═══ Material provided ═══
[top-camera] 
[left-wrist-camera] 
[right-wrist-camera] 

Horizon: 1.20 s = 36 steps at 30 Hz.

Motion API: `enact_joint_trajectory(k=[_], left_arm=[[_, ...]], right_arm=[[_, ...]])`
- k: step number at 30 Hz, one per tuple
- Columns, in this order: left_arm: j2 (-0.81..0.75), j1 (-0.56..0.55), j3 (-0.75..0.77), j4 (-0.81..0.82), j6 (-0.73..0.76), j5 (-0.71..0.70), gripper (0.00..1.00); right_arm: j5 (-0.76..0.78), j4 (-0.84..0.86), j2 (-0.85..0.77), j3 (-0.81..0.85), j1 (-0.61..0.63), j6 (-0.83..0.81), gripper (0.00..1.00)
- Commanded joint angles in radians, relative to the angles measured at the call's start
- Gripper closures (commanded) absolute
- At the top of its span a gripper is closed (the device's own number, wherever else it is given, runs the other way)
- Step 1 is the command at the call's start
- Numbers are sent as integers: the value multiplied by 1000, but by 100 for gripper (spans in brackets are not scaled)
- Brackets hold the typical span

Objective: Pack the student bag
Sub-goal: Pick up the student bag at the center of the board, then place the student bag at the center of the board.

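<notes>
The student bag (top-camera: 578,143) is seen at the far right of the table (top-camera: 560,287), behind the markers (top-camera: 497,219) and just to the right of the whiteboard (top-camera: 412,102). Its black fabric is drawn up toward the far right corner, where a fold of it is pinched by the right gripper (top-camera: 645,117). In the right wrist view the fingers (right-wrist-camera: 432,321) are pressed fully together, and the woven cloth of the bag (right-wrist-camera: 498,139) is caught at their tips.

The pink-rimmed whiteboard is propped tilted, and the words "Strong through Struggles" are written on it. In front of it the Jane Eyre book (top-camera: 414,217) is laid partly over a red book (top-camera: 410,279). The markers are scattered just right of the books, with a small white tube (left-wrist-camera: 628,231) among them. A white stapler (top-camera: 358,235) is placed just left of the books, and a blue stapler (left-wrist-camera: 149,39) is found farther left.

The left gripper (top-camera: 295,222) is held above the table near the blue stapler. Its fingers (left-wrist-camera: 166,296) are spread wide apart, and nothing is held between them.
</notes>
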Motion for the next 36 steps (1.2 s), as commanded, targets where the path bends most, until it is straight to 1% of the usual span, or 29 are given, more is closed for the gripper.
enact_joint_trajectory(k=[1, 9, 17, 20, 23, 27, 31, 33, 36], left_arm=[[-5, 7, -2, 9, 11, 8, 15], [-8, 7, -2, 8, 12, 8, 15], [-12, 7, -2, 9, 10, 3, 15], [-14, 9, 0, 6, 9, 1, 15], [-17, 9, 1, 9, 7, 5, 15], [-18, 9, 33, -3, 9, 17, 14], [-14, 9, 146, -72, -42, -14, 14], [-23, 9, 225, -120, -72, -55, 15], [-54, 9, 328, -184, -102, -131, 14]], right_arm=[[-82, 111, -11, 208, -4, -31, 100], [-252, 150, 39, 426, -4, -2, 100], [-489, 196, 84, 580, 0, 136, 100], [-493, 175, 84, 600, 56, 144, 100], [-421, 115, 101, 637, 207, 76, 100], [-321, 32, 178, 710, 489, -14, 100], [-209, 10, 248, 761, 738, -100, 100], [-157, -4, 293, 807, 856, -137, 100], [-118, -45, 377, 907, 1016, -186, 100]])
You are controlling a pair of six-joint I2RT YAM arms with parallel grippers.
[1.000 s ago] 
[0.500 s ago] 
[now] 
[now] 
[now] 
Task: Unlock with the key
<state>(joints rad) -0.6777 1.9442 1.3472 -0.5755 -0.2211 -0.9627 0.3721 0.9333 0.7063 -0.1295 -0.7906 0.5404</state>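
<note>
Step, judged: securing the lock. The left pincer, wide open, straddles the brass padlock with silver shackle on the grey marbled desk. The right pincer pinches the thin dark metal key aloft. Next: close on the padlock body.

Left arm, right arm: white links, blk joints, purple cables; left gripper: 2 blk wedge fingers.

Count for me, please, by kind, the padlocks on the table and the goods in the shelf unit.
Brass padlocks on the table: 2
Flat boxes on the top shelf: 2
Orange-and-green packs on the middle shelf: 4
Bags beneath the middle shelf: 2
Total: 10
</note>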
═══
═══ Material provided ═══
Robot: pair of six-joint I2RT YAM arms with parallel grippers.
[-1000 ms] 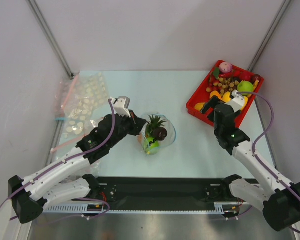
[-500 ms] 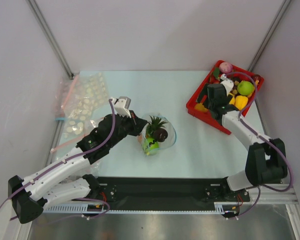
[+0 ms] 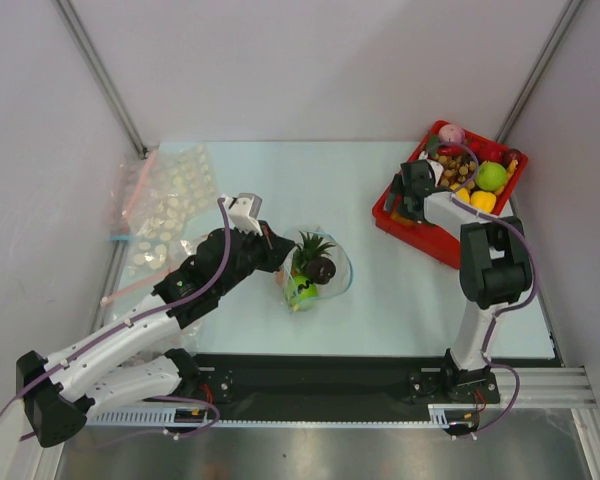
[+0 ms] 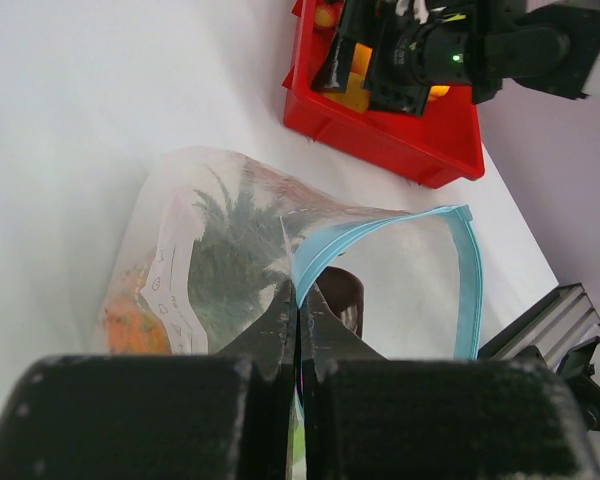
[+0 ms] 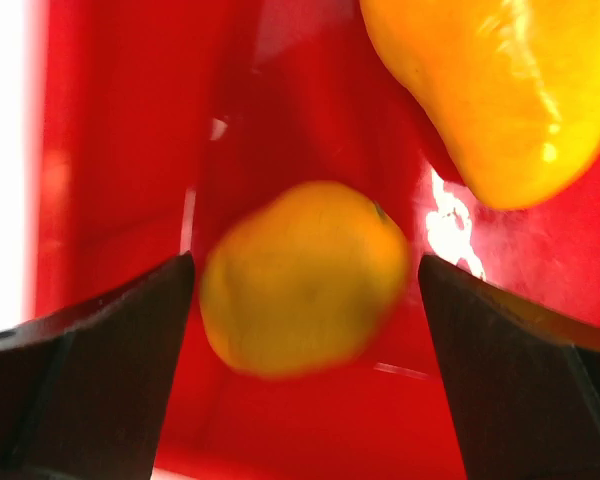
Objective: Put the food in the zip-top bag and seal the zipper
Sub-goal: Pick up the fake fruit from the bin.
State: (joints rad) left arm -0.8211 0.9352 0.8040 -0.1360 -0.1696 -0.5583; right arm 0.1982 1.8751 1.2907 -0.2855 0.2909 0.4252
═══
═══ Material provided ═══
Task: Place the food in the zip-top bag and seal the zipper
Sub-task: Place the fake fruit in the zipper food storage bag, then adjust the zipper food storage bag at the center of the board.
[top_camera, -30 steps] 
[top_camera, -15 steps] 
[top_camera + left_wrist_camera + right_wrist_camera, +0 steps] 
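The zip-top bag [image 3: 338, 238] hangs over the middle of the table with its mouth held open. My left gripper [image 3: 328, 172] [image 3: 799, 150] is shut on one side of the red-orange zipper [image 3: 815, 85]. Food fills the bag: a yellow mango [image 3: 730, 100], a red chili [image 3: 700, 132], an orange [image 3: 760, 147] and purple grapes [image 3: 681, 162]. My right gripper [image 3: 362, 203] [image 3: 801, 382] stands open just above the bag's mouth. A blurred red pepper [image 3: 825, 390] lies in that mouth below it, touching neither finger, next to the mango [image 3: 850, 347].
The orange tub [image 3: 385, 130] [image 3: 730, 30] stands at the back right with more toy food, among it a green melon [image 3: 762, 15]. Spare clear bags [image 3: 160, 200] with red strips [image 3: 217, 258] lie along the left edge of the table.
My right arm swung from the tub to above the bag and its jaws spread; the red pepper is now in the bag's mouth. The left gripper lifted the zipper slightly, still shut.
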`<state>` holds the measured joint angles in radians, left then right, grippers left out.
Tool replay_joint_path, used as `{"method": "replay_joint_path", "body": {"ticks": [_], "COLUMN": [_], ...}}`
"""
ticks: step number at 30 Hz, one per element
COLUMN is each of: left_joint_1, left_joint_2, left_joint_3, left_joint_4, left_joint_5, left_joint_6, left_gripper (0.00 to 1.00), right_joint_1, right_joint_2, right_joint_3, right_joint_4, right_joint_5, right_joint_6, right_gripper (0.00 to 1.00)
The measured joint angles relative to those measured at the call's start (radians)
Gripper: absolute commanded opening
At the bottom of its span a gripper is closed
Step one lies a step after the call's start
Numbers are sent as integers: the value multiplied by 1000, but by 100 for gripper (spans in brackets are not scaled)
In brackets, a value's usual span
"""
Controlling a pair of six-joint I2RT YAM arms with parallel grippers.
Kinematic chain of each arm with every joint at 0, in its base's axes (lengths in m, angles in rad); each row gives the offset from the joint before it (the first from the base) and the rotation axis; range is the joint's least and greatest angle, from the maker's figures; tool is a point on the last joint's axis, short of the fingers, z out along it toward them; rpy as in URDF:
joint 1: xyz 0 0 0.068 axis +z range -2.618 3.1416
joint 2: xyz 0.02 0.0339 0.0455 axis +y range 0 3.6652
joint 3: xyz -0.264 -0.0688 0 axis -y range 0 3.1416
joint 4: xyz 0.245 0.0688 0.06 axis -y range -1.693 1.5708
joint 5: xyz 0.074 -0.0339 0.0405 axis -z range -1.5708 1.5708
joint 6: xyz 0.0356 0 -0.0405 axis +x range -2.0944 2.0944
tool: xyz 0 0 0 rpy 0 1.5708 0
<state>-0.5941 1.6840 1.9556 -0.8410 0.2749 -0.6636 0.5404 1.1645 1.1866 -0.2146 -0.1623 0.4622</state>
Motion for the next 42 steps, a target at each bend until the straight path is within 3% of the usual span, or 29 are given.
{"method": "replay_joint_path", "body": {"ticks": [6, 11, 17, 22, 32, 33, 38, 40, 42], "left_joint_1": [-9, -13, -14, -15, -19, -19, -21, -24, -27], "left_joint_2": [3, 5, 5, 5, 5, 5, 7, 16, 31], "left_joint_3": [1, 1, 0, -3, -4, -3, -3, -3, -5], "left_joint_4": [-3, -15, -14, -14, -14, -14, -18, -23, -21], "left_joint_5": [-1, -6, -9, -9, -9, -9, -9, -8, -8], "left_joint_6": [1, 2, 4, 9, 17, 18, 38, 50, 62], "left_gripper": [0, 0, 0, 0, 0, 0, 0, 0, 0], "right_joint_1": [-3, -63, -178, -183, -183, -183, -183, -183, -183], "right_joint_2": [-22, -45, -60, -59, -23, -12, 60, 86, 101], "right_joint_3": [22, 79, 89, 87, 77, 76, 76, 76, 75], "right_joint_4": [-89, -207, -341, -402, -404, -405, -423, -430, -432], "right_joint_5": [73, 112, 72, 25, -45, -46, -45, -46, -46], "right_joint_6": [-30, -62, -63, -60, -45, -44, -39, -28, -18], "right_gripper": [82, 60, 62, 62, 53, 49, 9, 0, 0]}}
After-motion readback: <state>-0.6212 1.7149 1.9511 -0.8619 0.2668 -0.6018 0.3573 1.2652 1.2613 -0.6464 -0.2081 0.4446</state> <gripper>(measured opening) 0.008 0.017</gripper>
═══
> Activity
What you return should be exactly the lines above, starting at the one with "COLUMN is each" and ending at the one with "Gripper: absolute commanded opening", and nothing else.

> Solution below
COLUMN is each of: left_joint_1, left_joint_2, left_joint_3, left_joint_4, left_joint_5, left_joint_6, left_gripper (0.00 to 1.00), right_joint_1, right_joint_2, right_joint_3, right_joint_4, right_joint_5, right_joint_6, right_gripper (0.00 to 1.00)
The measured joint angles relative to those measured at the call's start (radians)
Gripper: absolute commanded opening

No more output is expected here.